Усач не ответил. Он закрыл дверцу шкафа и подошел к столу. В руках альгвасил держал странный прибор, похожий на церебральный парализатор «Хлыст» — такой был у Тартальи, когда он прилетел с гастролями на Китту. Вместо ствола из «парализатора» торчали два тонких и длинных штырька, с ворсинками на концах.
Засунув штырьки себе глубоко в нос, усатый нажал на спусковой крючок. Раздался еле слышимый хруст. Альгвасил дернулся, закатив глаза. Из ноздрей у него потекла кровь, пачкая кафтан. Лючано с ужасом наблюдал за происходящим. Казалось, он заснул, не дождавшись вожделенного спирта, и видит кошмар.
Вытащив штырьки наружу, альгвасил некоторое время стоял молча. Кровь быстро сворачивалась. На виске усача билась синяя жилка. Лоб изуродовали морщины: глубокие, словно раны.

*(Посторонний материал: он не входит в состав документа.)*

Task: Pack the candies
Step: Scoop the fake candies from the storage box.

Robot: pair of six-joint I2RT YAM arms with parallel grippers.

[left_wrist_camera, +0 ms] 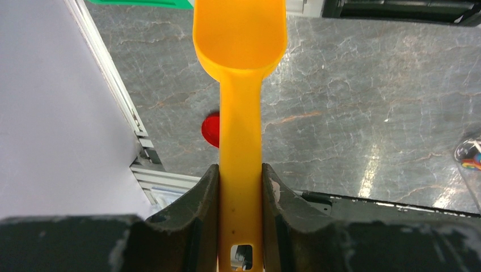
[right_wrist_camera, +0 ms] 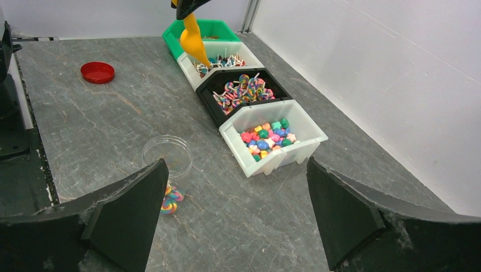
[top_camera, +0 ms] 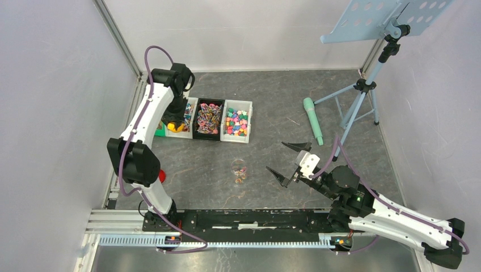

Усы превратились в багровую, слипшуюся массу. Лишь «винты» по краям торчали проволокой. Сейчас этот человек выглядел до ужаса знакомым, как знакомы детские страхи и взрослые неврозы.
— На помощь! — окончательно теряя самообладание, завопил Лючано.
— Не надо кричать, — хрипло ответил усач. — Кабинет звуконепроницаем. Вас никто не услышит. А даже если услышит, не станет помогать. Властью, данной мне…
Он вдруг зашелся хохотом, как минуту назад, когда лез в шкаф. Лоб разгладился, жилка на виске замедлила биение. Чудесное настроение снизошло на альгвасила. Можно было предположить, что он принял наркотик. Хотя что за наркотик вводится столь мучительным и противоестественным способом, Тарталья не знал.
И уж тем более не знал, зачем усач показал ему кукиш.
— Давайте визор поглядим, — предложил сумасшедший альгвасил. — Устроим семейный просмотр. У меня есть дивные записи. Уверяю вас, получите истинное удовольствие…
— Я требую, чтоб меня освободили! Вы не имеете права!
— Дивные записи! — усач и глазом не моргнул. — Ну-ка подготовимся к сеансу.
Он подошел к пленнику вплотную и принялся снимать с него шлем МОРСа. Лючано дергался, пытался сопротивляться, но альгвасил пренебрег его суетой. Минута, и Лючано ослеп: отключилась камера на удочке. В темноте отчетливей проявились запахи: лаванда — освежитель воздуха, пот альгвасила, что-то неприятное, вроде нафталина…
— Папочка умоет малыша! Вот, теперь мы красивые…
Влажная губка заскользила по лицу, смывая «замазку», покрывавшую глаза. Веки трепетали, силясь открыться. Кожу неприятно пощипывало. Тарталья представил, как выглядит со стороны, и чуть не залился истерическим смехом, сопя и повизгивая.